As he lumbered out into the corridor, his voice booming out the name of his dysgraphic subordinate, I found my attention drawn to the back of the silver photograph frame on his desk. Yes, this was another little detail I remembered from from all those months earlier. It had intrigued me then, even more so now. Though not normally so nosey with regards to other people's personal matters - or at least I like to think not - I just couldn't help myself. A photograph in full view: it was hardly like prising open a secret diary or rooting through a locked drawer. Flicking my gaze furtively out to the corridor, making doubly sure, I reached out my hand, turned the photo around...

That it was dated by thirty years or so was clear from the heavily sprayed hairstyle of the young woman beaming back at me. There was the shoulder padding of her dress jacket too, the slight over-doneness of her make-up, particularly around cheekbones. Attractive though for all that, clearly Mediterranean of genetics. Her smile was natural, sweet. Behind her, a little unfocused, loomed the type of rennaisance-era cityscape which put me more in mind of central or northern Italy rather than the south. And there in her arms, the face just visible over the blanket it was bundled up in, was a baby whose age looked like it could still be calculated in weeks or even days.

A two- or three-second glimpse, that was all I could allow myself. The photograph was turned back around and my hand retreated to lap, just in time for the commander"s return. A somewhat sheepish-looking Ciavarella trailed in behind him, my presence acknowleged with a nodded greeting which, though perfectly friendly, failed to hide an air of intrigue and surprise. As ten months earlier, he remained upright in the doorway, hands crossed behind his back.

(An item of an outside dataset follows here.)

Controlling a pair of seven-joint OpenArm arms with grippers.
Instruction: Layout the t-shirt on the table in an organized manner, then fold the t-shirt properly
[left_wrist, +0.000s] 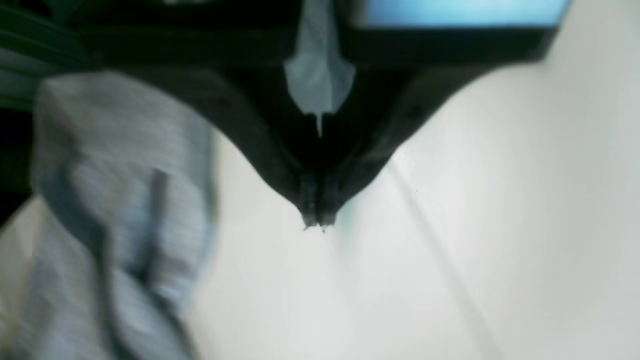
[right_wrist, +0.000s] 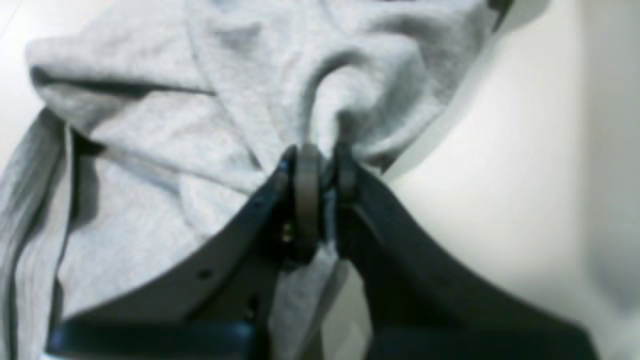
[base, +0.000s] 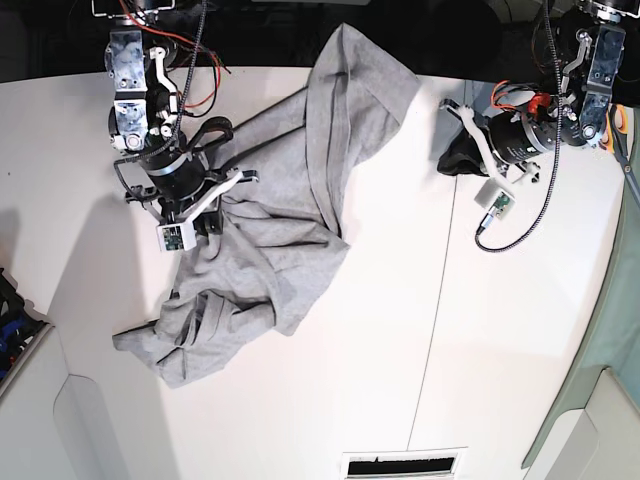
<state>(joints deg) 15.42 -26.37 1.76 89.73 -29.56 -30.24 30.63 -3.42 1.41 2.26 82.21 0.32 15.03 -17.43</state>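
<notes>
The light grey t-shirt (base: 285, 235) lies crumpled on the left half of the white table (base: 400, 340), one part stretching toward the far edge. My right gripper (base: 222, 205) sits at the shirt's left side, and in the right wrist view that gripper (right_wrist: 322, 160) is shut on a bunched fold of the t-shirt (right_wrist: 190, 125). My left gripper (base: 458, 158) hovers at the far right, apart from the shirt. In the left wrist view it (left_wrist: 317, 222) is shut with nothing between its tips, above the bare table (left_wrist: 475, 225), with the t-shirt (left_wrist: 125, 200) blurred off to the left.
A thin dark seam (base: 434, 300) runs front to back across the table. A vent slot (base: 400, 465) sits at the near edge. A green cloth (base: 600, 350) hangs along the right side. Cables (base: 520, 225) trail by the left arm.
</notes>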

"Tell me Ciavarella," Nuzzo began, wincing himself back into swivel chair. "You have primary schools up there in Abruzzo"

Abruzzo, I thought? The region which borders Apulia to the north, just past the spur of the boot. I hadn't known this, had just always assumed Ciavarella was a local lad. Though able to distinguish a northern accent from a southern one, my ear wasn't yet so attuned as to tell natives of neighbouring regions apart.